Data below:
───
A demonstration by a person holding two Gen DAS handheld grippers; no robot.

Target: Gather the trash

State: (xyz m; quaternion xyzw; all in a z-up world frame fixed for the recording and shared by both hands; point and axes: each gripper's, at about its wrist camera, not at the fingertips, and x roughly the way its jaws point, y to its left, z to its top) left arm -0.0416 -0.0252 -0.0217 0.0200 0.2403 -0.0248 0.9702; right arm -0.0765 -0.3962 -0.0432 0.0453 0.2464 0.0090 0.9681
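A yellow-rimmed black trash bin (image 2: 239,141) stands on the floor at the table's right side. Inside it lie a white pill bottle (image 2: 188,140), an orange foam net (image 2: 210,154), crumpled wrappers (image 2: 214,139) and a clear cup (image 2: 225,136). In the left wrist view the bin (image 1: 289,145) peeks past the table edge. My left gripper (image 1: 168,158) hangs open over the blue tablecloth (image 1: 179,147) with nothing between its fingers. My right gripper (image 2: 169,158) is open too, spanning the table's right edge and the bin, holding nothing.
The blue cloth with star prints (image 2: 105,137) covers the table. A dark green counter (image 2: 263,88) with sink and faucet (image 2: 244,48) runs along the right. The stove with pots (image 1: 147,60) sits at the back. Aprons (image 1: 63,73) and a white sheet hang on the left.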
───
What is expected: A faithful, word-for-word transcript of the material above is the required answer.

Output:
A demonstration by a person holding two Gen DAS handheld grippers; no robot.

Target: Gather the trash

State: (xyz m; quaternion xyzw; all in a z-up world frame fixed for the recording and shared by both hands; point and axes: each gripper's, at about its wrist camera, not at the fingertips, and x roughly the way its jaws point, y to its left, z to its top) left arm -0.0416 -0.0252 -0.0217 0.0200 0.2403 -0.0248 0.9702; right arm -0.0765 -0.3962 -0.0432 0.0453 0.2464 0.0090 0.9681
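A yellow-rimmed black trash bin (image 2: 239,141) stands on the floor at the table's right side. Inside it lie a white pill bottle (image 2: 188,140), an orange foam net (image 2: 210,154), crumpled wrappers (image 2: 214,139) and a clear cup (image 2: 225,136). In the left wrist view the bin (image 1: 289,145) peeks past the table edge. My left gripper (image 1: 168,158) hangs open over the blue tablecloth (image 1: 179,147) with nothing between its fingers. My right gripper (image 2: 169,158) is open too, spanning the table's right edge and the bin, holding nothing.
The blue cloth with star prints (image 2: 105,137) covers the table. A dark green counter (image 2: 263,88) with sink and faucet (image 2: 244,48) runs along the right. The stove with pots (image 1: 147,60) sits at the back. Aprons (image 1: 63,73) and a white sheet hang on the left.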

This concludes the output.